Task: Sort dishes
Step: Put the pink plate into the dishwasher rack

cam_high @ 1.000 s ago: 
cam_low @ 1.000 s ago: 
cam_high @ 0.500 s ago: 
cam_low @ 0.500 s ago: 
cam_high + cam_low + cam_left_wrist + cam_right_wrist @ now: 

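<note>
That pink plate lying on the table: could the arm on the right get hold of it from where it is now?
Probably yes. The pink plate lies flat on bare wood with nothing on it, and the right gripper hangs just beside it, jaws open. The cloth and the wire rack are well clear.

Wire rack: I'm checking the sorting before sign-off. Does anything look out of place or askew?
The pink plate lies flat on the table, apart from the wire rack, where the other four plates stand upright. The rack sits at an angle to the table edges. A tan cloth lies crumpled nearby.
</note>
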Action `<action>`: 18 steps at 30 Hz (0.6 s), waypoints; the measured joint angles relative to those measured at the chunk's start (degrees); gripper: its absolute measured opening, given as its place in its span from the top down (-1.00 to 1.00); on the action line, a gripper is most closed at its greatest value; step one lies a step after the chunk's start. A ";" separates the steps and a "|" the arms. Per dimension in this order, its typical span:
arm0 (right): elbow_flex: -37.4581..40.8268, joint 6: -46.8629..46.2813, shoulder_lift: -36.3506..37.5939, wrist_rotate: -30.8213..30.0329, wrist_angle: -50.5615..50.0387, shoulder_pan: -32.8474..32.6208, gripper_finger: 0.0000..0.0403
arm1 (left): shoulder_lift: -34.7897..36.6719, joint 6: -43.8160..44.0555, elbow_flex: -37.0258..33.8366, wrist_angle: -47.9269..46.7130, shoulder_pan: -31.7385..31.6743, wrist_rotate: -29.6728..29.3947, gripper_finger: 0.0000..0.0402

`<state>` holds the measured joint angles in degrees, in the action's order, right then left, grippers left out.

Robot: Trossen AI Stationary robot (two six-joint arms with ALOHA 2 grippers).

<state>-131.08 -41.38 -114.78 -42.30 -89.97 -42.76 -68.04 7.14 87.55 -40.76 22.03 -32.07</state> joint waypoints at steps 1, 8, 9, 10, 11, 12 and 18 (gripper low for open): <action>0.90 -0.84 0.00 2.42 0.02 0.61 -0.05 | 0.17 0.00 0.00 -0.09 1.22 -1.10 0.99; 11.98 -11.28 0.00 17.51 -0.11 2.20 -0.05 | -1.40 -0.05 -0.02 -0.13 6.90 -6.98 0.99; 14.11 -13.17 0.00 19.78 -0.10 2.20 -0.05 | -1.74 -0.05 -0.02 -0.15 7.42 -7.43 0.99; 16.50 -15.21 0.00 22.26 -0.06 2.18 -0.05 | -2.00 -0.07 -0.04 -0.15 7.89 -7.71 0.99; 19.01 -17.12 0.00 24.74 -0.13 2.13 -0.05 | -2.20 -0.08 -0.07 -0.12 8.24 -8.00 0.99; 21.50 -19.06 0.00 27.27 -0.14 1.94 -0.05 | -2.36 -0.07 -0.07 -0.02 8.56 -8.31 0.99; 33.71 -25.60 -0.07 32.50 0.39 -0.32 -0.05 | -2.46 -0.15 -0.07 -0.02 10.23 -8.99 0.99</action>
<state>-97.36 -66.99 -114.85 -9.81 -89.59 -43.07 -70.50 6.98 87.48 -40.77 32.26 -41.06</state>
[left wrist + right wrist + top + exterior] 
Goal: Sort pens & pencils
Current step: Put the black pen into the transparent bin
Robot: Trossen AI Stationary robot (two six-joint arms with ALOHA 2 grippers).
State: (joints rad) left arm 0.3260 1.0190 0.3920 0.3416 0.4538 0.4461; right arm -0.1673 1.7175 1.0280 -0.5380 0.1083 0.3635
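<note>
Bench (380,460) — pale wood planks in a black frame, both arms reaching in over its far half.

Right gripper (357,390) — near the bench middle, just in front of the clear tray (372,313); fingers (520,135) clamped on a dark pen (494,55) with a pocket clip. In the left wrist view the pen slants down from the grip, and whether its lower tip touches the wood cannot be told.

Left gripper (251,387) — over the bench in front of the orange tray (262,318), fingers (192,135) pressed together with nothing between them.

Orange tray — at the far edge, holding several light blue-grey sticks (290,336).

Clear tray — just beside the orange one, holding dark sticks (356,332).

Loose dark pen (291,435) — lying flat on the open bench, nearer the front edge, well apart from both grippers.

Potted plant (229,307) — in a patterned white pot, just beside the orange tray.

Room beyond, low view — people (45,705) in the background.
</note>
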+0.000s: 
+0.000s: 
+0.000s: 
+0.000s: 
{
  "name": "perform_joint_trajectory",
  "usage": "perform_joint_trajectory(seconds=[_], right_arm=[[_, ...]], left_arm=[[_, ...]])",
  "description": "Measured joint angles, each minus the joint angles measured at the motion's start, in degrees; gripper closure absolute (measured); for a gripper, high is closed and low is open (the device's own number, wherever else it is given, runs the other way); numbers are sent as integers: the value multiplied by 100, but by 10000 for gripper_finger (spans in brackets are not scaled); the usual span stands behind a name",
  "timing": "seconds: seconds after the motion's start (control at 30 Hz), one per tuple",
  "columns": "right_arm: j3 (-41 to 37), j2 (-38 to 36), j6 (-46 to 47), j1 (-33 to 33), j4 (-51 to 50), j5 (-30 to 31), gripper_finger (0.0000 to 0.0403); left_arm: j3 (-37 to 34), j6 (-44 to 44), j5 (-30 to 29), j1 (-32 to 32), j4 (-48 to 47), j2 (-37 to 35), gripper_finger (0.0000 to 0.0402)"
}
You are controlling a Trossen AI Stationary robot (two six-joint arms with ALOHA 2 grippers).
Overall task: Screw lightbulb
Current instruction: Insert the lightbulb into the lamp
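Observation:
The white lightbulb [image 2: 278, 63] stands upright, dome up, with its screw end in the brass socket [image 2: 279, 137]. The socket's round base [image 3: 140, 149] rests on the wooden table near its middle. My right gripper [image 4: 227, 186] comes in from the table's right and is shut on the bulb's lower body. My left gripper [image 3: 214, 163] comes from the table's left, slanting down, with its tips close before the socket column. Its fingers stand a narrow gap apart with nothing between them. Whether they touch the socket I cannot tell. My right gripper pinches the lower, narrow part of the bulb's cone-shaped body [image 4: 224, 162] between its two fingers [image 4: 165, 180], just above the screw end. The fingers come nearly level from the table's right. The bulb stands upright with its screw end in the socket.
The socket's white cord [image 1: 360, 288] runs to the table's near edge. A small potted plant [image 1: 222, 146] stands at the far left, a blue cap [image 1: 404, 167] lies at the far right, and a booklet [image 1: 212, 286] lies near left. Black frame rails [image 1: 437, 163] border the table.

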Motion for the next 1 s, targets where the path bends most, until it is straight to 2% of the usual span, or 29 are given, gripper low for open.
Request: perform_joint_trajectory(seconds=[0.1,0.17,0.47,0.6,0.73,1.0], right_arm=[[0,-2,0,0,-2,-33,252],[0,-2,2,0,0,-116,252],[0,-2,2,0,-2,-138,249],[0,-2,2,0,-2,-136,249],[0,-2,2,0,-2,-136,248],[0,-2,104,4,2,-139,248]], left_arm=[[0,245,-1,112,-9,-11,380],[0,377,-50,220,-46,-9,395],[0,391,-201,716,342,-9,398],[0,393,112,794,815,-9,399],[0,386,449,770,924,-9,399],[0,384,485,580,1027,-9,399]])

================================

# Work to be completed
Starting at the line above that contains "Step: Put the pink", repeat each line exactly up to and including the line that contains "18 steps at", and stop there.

# The completed task
Step: Put the pink plate into the dishwasher rack

cam_high @ 1.000 s ago: 
cam_low @ 1.000 s ago: 
cam_high @ 0.500 s ago: 
cam_low @ 0.500 s ago: 
cam_high + cam_low + cam_left_wrist + cam_right_wrist @ now: 

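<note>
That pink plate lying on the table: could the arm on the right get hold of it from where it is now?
Probably yes. The pink plate lies flat on bare wood with nothing on it, and the right gripper hangs just beside it, jaws open. The cloth and the wire rack are well clear.

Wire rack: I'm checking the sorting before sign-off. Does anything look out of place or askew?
The pink plate lies flat on the table, apart from the wire rack, where the other four plates stand upright. The rack sits at an angle to the table edges. A tan cloth lies crumpled nearby.
</note>
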Action `<action>`: 18 steps at 30 Hz (0.6 s), waypoints; the measured joint angles relative to those measured at the chunk's start (degrees); gripper: its absolute measured opening, given as its place in its span from the top down (-1.00 to 1.00); on the action line, a gripper is most closed at its greatest value; step one lies a step after the chunk's start. A ";" separates the steps and a "|" the arms. Per dimension in this order, its typical span:

What this exercise asked for has been supplied.